# Exercise instructions
One range is to be output from the listing below, exactly as written: the line with "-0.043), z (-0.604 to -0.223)" to the line with "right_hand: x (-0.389", both kept.

# Dataset

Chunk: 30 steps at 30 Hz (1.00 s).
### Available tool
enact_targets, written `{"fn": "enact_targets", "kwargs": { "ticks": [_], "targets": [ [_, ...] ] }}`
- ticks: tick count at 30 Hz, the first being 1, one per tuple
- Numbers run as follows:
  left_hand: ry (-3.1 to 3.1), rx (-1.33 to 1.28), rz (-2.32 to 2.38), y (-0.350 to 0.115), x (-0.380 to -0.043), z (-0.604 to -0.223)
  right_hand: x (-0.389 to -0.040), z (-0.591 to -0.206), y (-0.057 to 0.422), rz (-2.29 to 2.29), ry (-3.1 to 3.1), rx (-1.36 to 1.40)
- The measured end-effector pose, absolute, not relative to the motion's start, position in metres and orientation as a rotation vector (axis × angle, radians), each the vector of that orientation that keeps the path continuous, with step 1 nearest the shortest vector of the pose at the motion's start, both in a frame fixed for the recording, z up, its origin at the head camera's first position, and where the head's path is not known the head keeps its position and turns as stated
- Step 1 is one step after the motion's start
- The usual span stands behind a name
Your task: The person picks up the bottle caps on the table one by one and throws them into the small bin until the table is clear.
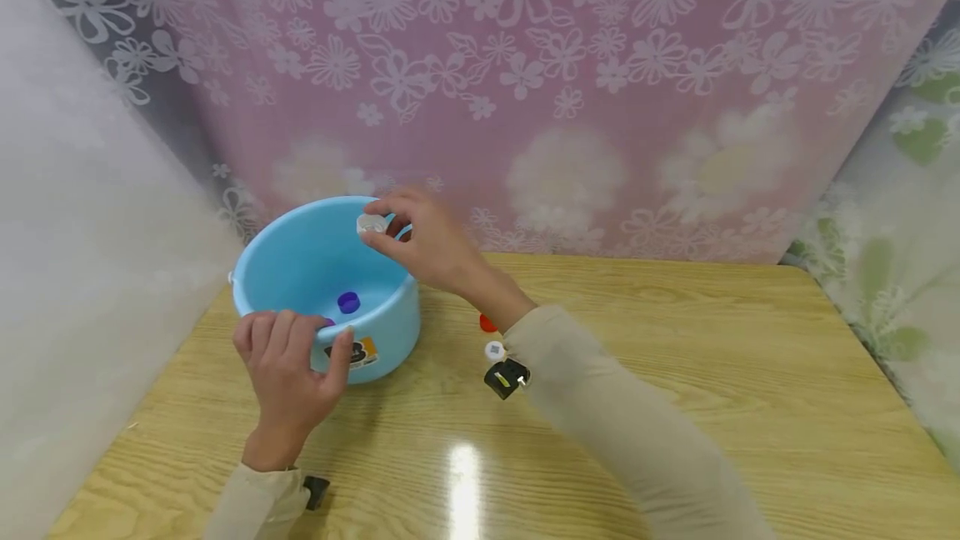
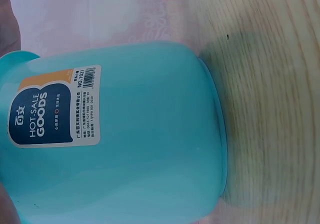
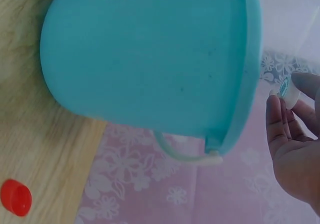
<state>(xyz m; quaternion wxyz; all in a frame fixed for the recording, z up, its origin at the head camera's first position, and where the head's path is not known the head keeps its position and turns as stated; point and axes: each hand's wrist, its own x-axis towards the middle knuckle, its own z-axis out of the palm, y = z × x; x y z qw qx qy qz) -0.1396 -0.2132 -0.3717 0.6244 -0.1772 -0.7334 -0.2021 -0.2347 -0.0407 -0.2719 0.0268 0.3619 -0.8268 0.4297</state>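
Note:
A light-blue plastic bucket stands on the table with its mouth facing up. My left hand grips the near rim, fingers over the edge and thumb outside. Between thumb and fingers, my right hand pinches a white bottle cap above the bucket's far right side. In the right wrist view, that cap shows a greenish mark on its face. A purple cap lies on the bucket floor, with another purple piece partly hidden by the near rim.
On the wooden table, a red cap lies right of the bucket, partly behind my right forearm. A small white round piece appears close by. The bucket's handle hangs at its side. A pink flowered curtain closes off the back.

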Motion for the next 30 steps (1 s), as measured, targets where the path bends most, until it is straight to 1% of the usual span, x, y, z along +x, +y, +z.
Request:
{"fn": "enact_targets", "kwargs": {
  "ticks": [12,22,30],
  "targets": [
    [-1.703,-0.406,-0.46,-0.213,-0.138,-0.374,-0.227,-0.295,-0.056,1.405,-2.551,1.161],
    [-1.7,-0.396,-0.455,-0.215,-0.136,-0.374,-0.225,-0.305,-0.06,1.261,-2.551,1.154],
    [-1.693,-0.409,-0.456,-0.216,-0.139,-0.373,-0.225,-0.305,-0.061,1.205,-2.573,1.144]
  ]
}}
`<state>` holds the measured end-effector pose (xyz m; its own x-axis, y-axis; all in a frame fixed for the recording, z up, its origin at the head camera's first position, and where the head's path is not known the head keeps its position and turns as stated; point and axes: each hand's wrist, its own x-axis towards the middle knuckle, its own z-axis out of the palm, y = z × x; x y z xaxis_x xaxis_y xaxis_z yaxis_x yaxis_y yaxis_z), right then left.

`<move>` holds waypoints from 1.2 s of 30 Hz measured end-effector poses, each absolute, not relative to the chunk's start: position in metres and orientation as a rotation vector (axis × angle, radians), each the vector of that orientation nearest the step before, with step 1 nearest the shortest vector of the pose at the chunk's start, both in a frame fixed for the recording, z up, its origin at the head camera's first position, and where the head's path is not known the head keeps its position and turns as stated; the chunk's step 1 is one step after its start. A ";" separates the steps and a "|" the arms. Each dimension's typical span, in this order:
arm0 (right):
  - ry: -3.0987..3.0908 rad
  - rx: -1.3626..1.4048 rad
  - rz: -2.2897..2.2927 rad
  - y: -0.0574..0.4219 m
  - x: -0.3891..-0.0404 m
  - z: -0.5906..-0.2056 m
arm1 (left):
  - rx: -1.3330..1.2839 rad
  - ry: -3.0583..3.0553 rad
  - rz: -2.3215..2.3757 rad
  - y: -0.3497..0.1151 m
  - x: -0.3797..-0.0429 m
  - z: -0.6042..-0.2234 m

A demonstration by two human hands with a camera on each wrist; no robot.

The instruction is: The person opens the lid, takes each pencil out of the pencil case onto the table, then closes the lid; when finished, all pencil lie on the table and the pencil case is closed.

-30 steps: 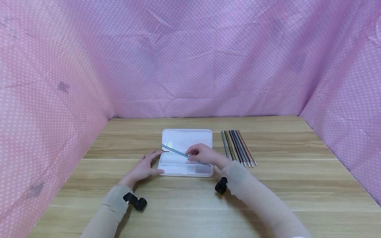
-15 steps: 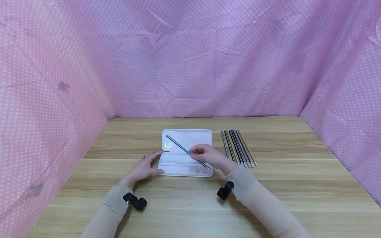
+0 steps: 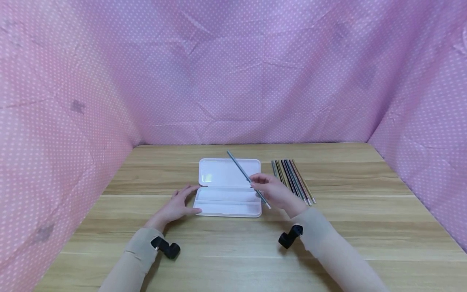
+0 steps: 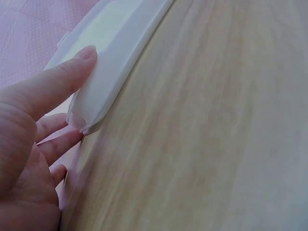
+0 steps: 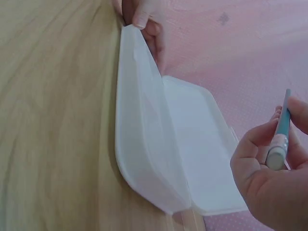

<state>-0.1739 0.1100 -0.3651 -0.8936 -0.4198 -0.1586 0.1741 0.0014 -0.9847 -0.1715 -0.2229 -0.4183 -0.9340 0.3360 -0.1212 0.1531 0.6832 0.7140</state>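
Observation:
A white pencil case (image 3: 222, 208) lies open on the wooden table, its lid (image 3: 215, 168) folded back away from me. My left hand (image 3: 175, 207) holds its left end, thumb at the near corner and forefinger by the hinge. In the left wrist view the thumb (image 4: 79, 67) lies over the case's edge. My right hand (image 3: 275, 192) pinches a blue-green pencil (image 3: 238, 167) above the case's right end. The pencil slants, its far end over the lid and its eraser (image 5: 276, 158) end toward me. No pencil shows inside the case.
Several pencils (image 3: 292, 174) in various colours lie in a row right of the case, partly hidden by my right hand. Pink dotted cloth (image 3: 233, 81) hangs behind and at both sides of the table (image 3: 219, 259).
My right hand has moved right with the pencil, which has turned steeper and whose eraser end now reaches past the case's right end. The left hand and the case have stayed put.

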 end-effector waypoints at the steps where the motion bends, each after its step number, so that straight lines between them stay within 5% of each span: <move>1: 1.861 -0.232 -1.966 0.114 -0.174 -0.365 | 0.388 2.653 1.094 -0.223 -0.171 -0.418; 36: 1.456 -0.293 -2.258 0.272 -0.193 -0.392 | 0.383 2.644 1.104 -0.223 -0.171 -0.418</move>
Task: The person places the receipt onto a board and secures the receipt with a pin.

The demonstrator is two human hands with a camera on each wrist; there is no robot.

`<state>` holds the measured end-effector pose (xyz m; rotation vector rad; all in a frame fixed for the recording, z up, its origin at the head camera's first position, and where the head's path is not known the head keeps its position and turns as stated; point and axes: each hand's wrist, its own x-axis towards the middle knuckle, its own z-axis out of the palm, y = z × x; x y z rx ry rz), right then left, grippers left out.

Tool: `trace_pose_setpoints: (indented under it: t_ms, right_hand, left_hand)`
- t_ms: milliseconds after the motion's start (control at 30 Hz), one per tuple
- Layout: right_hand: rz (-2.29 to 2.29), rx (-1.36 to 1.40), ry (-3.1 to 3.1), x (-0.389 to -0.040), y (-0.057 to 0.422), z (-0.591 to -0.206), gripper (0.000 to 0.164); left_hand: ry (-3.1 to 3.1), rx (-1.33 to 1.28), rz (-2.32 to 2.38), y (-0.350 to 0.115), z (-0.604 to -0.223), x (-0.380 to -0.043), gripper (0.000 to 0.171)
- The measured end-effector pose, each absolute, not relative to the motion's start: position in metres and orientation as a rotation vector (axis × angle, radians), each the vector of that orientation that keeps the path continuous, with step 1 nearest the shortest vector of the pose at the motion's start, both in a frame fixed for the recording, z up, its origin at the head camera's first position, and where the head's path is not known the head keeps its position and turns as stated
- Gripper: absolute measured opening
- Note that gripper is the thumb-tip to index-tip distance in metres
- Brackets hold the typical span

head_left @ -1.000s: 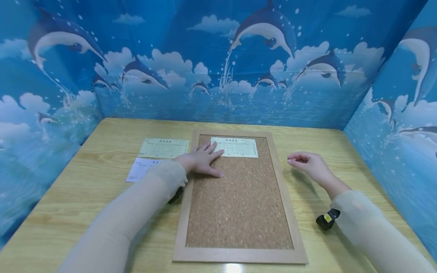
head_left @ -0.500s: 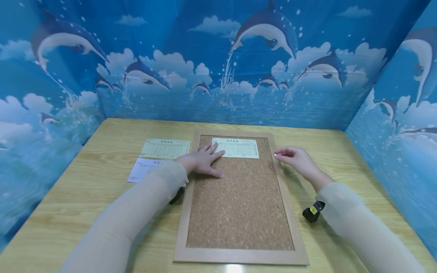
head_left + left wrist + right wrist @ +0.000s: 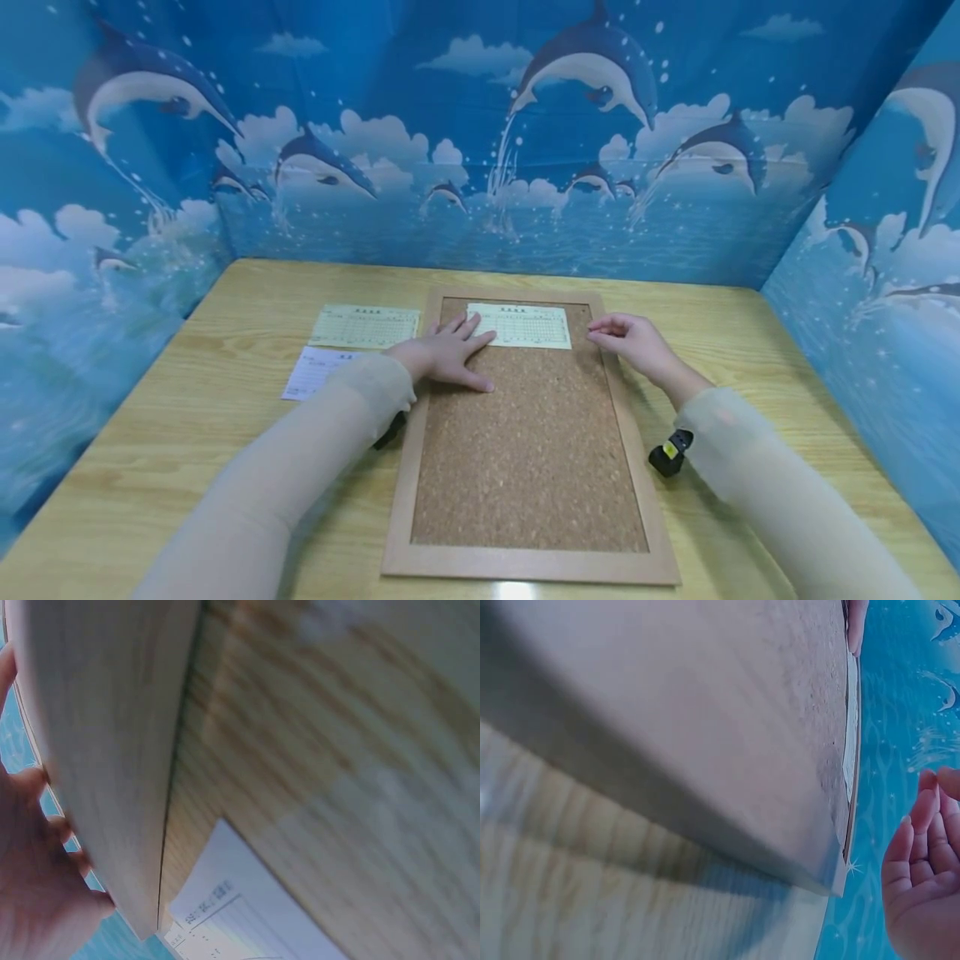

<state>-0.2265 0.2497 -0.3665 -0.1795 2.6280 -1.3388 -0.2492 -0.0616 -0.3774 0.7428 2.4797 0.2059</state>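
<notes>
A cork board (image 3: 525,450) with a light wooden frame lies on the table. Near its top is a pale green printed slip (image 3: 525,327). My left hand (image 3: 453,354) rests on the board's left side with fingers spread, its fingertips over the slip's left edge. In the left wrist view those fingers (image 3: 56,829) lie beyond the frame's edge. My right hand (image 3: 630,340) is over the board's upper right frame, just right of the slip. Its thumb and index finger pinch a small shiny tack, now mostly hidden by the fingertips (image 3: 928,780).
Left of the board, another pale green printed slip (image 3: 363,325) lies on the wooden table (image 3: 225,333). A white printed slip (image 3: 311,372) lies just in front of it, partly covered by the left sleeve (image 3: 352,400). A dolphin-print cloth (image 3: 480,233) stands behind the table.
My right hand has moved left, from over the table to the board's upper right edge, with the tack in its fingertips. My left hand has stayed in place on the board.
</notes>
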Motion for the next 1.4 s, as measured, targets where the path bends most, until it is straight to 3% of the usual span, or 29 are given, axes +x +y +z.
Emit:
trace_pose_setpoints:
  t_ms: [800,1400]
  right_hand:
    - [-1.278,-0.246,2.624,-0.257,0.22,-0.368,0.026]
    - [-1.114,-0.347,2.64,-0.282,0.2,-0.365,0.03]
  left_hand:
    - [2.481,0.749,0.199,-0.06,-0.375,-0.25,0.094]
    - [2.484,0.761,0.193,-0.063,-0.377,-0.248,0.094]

# Response
  left_hand: ry (-3.1 to 3.1), rx (-1.33 to 1.28), rz (-2.32 to 2.38), y (-0.350 to 0.115), x (-0.380 to -0.043), z (-0.604 to -0.223)
  right_hand: x (-0.389 to -0.040), z (-0.591 to -0.206), y (-0.057 to 0.422), rz (-2.29 to 2.29), ry (-3.1 to 3.1), rx (-1.36 to 1.40)

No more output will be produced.